## EXERCISE DIRECTIONS:
Please restate the listing that follows without changing anything.

## PROVIDED DATA:
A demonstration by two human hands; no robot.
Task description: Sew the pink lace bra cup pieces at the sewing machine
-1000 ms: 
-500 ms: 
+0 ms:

## RESULT BELOW:
A demonstration by two human hands; no robot.
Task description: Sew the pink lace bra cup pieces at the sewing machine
-1000 ms: 
-500 ms: 
+0 ms:

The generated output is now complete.